◆ To do ◆
Omitting all images, set down every line below exactly as it appears.

BEGIN

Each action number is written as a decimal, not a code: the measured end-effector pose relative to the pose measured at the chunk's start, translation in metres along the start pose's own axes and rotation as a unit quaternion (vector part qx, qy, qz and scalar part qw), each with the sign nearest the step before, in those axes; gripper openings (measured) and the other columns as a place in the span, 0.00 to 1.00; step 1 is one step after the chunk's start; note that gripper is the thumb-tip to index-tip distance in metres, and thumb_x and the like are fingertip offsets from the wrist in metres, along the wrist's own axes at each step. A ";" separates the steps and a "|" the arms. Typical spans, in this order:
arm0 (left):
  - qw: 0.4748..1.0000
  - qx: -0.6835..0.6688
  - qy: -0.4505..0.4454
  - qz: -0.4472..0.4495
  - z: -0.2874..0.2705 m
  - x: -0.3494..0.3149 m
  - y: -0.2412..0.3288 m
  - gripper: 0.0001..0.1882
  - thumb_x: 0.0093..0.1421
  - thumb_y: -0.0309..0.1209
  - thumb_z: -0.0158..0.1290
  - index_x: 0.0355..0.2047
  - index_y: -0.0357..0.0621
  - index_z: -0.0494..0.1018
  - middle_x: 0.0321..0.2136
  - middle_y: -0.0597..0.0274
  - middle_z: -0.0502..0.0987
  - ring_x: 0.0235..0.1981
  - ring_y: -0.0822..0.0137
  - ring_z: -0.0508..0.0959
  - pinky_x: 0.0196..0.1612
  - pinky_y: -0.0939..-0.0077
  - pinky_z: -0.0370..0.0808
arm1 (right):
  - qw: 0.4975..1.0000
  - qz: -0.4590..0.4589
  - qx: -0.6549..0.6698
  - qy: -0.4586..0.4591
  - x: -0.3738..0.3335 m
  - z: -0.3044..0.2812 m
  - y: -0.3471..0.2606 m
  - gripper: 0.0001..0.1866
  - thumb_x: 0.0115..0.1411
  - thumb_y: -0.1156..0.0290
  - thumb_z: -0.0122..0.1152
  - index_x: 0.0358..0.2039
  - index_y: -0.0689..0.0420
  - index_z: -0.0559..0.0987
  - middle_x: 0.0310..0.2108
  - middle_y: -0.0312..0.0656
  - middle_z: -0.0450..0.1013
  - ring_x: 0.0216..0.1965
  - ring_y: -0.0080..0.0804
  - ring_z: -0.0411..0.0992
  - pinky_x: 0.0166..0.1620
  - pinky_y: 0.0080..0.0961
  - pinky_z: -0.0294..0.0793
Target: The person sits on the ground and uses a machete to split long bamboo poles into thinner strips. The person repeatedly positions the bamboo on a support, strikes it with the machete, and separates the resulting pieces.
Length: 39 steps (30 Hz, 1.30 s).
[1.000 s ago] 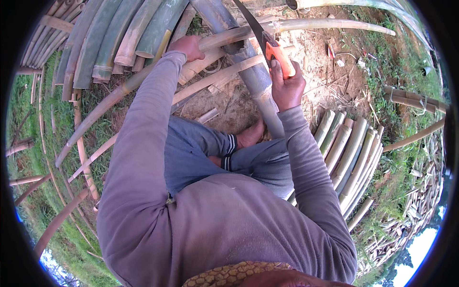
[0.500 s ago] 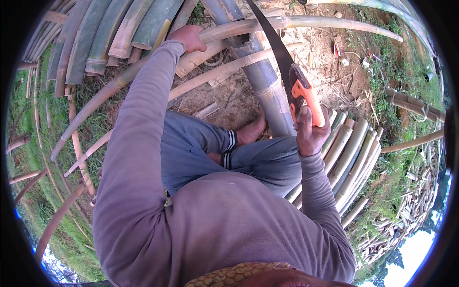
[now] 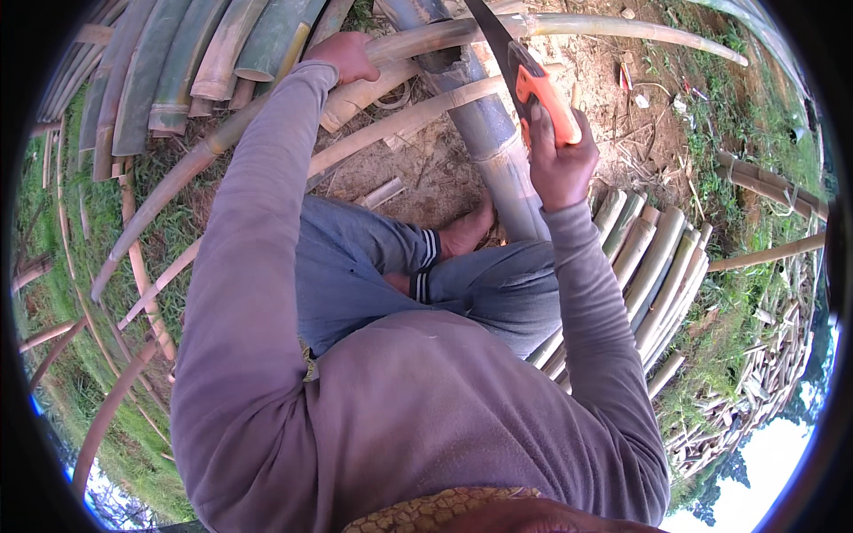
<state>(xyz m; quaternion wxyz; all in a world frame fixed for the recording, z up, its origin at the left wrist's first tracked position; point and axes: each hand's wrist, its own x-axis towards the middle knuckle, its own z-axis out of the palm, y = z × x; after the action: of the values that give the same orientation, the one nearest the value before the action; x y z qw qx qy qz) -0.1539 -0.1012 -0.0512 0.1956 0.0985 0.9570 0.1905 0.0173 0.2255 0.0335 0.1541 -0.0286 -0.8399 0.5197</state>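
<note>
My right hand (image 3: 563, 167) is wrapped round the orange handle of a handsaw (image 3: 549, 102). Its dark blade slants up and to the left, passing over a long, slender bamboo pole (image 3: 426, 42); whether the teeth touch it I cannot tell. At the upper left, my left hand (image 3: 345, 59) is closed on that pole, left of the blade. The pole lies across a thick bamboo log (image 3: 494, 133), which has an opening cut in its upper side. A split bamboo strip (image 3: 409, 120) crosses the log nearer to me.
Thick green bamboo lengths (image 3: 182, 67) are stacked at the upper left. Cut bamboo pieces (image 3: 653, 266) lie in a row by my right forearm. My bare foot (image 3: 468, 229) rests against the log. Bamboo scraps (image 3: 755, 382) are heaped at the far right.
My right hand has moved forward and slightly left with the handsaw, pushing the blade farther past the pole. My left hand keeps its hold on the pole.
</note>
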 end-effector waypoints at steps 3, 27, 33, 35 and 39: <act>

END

◆ Answer to this problem ◆
Each action number is written as a decimal, not a code: the measured end-effector pose relative to the pose measured at the chunk's start, translation in metres along the start pose's own axes and rotation as a unit quaternion (vector part qx, qy, qz and scalar part qw), each with the sign nearest the step before, in those axes; gripper openings (measured) and the other columns as a place in the span, 0.00 to 1.00; step 1 is one step after the chunk's start; note that gripper is the thumb-tip to index-tip distance in metres, and thumb_x and the like are fingertip offsets from the wrist in metres, along the wrist's own axes at each step. A ";" separates the steps and a "|" the arms. Typical spans, in this order:
arm0 (left):
  - qw: 0.4748..1.0000
  - qx: -0.6835..0.6688
  - qy: -0.4505..0.4454
  - qz: -0.4472..0.4495
  - z: -0.2874..0.2705 m
  - x: -0.3494..0.3149 m
  - y: -0.2412..0.3288 m
  - gripper: 0.0001..0.1882
  - thumb_x: 0.0093..0.1421
  - thumb_y: -0.0309..0.1209
  - thumb_z: -0.0158..0.1290
  - index_x: 0.0355..0.2047
  - index_y: -0.0357..0.0621
  - index_z: -0.0494..0.1018
  - middle_x: 0.0321..0.2136
  - middle_y: -0.0597..0.0274
  - middle_z: -0.0502..0.0987
  - ring_x: 0.0235..0.1981
  - ring_y: -0.0822..0.0137
  - ring_z: -0.0508..0.0959
  - pinky_x: 0.0196..0.1612
  - pinky_y: -0.0939..-0.0077
  - pinky_z: -0.0370..0.0808
arm1 (right):
  - qw: 0.4975..1.0000
  - qz: -0.4590..0.4589
  - qx: -0.6549..0.6698
  - qy: -0.4586..0.4591
  - x: -0.3738..0.3335 m
  - z: -0.3044..0.2812 m
  - y: -0.3471..0.2606 m
  - gripper: 0.0001..0.1866
  - thumb_x: 0.0115..0.1411
  - thumb_y: -0.1156..0.0290
  - thumb_z: -0.0122..0.1152
  - index_x: 0.0358..0.2039
  - index_y: -0.0689..0.0420
  - index_z: -0.0559..0.0987
  - middle_x: 0.0310..0.2108
  - middle_y: -0.0312..0.0656
  - middle_z: -0.0450..0.1013
  - ring_x: 0.0216..0.1965
  - ring_y: -0.0080..0.0804
  - ring_z: -0.0411..0.0992
  - pinky_x: 0.0166..0.1620
  - pinky_y: 0.0080..0.0961
  - pinky_z: -0.0294..0.0793
Target: The person sits on the ground and uses a machete to split long bamboo poles into thinner strips. The person repeatedly positions the bamboo on a support, strikes it with the machete, and separates the resulting pieces.
Length: 39 steps (30 Hz, 1.30 s).
[1.000 s ago] 
[0.500 s ago] 
[now] 
<state>(xyz m; quaternion wxyz; all in a world frame fixed for the recording, z up, its origin at the left wrist's first tracked position; point and axes: each hand's wrist, its own x-axis towards the middle knuckle, its own z-axis out of the palm, y = z × x; after the action: of the values that give the same orientation, the one nearest the value before the action; x y z qw qx qy qz) -0.1539 -0.1012 -0.0512 0.1956 0.0985 0.9570 0.1905 0.0173 0.2255 0.0335 0.1541 -0.0286 -0.8399 0.5197</state>
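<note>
My right hand (image 3: 563, 167) is wrapped round the orange handle of a handsaw (image 3: 549, 102). Its dark blade slants up and to the left, passing over a long, slender bamboo pole (image 3: 426, 42); whether the teeth touch it I cannot tell. At the upper left, my left hand (image 3: 345, 59) is closed on that pole, left of the blade. The pole lies across a thick bamboo log (image 3: 494, 133), which has an opening cut in its upper side. A split bamboo strip (image 3: 409, 120) crosses the log nearer to me.
Thick green bamboo lengths (image 3: 182, 67) are stacked at the upper left. Cut bamboo pieces (image 3: 653, 266) lie in a row by my right forearm. My bare foot (image 3: 468, 229) rests against the log. Bamboo scraps (image 3: 755, 382) are heaped at the far right.
My right hand has moved forward and slightly left with the handsaw, pushing the blade farther past the pole. My left hand keeps its hold on the pole.
</note>
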 end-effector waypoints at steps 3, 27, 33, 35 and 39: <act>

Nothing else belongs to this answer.